C’est le cas de Nahla, 34 ans, qui a découvert l’existence de la clinique sur les réseaux sociaux. « Cela faisait 10 ans que j’avais pris conscience de ce que j’avais subi et que j’en souffrais sans savoir quoi faire », raconte la jeune femme originaire d’Alexandrie. Il y a un an, elle a sauté le pas. « J’ai voulu penser à moi. Je n’ai rien dit à ma famille. Ce sont des amis qui m’ont accompagnée et accueillie après l’opération. » Aujourd’hui, elle se réjouit des résultats : « J’ai beaucoup plus confiance en moi, désormais je suis libre, je peux faire ce que je veux de mon corps »

Approche holistique

Restore FGM se définit comme un « centre multidisciplinaire de reconstruction esthétique et fonctionnelle ». Elle propose aux femmes à la fois des thérapies chirurgicales consistant à réparer les dégâts causés sur l’appareil génital extérieur et le clitoris mais aussi des traitements non chirurgicaux basés notamment sur l’usage du plasma, du liquide amniotique ou du laser pour améliorer les fonctions sexuelles et corriger l’apparence physique. « La plupart des femmes se plaignent de trois principaux problèmes : la réduction du plaisir et la difficulté à ressentir un orgasme, la gêne liée à l’apparence de leur appareil génital et l’impression d’être incomplète qui, à terme, peut avoir des conséquences psychologiques importantes », résume la chirurgienne qui défend « une approche holistique » de la prise en charge. 
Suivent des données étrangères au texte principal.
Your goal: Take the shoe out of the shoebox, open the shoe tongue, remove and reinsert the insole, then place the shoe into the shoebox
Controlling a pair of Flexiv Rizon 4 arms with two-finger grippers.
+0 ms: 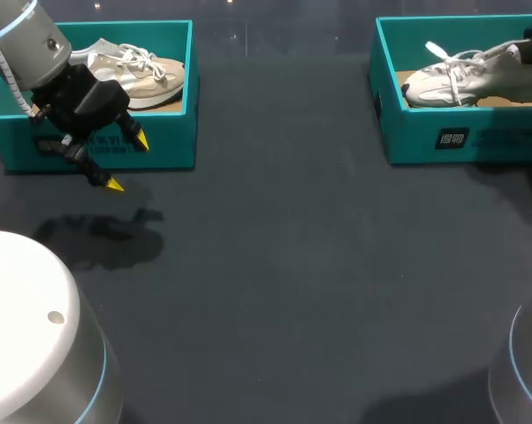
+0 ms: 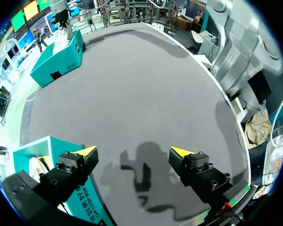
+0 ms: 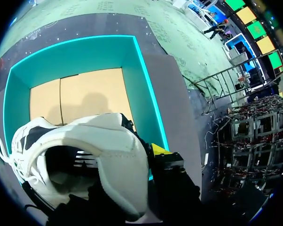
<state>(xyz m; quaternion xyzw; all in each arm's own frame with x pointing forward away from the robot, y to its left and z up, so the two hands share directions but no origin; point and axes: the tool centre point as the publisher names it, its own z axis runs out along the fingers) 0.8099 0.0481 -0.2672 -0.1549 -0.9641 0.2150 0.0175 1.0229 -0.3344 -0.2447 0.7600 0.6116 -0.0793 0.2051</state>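
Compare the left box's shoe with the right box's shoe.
The left shoe is beige and tan; the right shoe is white with dark patches. The left shoe lies untouched in the left box, the left tool open outside it; the right shoe, in the right box, has the right tool at its heel. Both have white laces; both boxes are teal.

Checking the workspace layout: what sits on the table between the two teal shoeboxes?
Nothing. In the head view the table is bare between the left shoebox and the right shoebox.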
Convaincue par ce discours, Yasmine Madkour a rejoint le projet. « Quand j’ai rencontré Reham je n’ai pas hésité une seconde car cela faisait déjà des années que je travaillais avec des femmes victimes d’excision », se souvient la jeune psychologue. Spécialisée dans le traitement des traumas liés aux mutilations, elle accompagne désormais les patientes avant et après leur passage par Restore FGM. « Un gros travail est nécessaire sur la gestion des attentes et éventuellement de la déception pour ces femmes qui n’ont pour la plupart jamais connu le plaisir sexuel », relate Yasmine Madkour. En tête à tête avec les patientes ou via son compte Instagram suivi par plus de 80 000 personnes, elle propose des leçons d’éducation sexuelle. « C’est une révolution qui peut faire changer les mentalités », veut croire la psychologue. 

Durcissement du cadre légal 

Mais faire changer les mentalités en Égypte, pays marqué par le poids des traditions culturelles et religieuses, est une mission aux allures de rocher de Sisyphe. Depuis 2014, le centre de recherche Tadwein (de l’arabe « collecte »), installé dans le quartier huppé de Maadi, s’emploie à documenter et sensibiliser sur la question des violences de genre en Égypte. 

Mais sa directrice, Amal Fahmy, déplore l’orientation prise par les politiques publiques pour lutter contre la pratique de l’excision et notamment la stratégie nationale lancée par le gouvernement en 2015. « Celle-ci repose sur un durcissement du cadre légal plutôt que d’essayer de faire évoluer les normes sociales », regrette la chercheuse. Quant à la chirurgie réparatrice, elle n’est toujours pas reconnue ni encouragée par les autorités. « Certains défenseurs de l’excision veulent faire passer cela pour un acte cosmétique et le gouvernement craint que promouvoir la chirurgie réparatrice revienne à légitimer cette position, il est urgent de clarifier la confusion », alerte Amal Fahmy. 

En attendant, le financement de Restore FGM est dépendant des dons privés qui arrivent au compte-goutte. « En ouvrant la clinique on pensait que les financements allaient pleuvoir mais ça n’a pas été le cas », sourit la Dr Reham Awwad qui, avec ses collègues, n’hésite pas à renoncer parfois à ses honoraires pour continuer à soigner les patientes.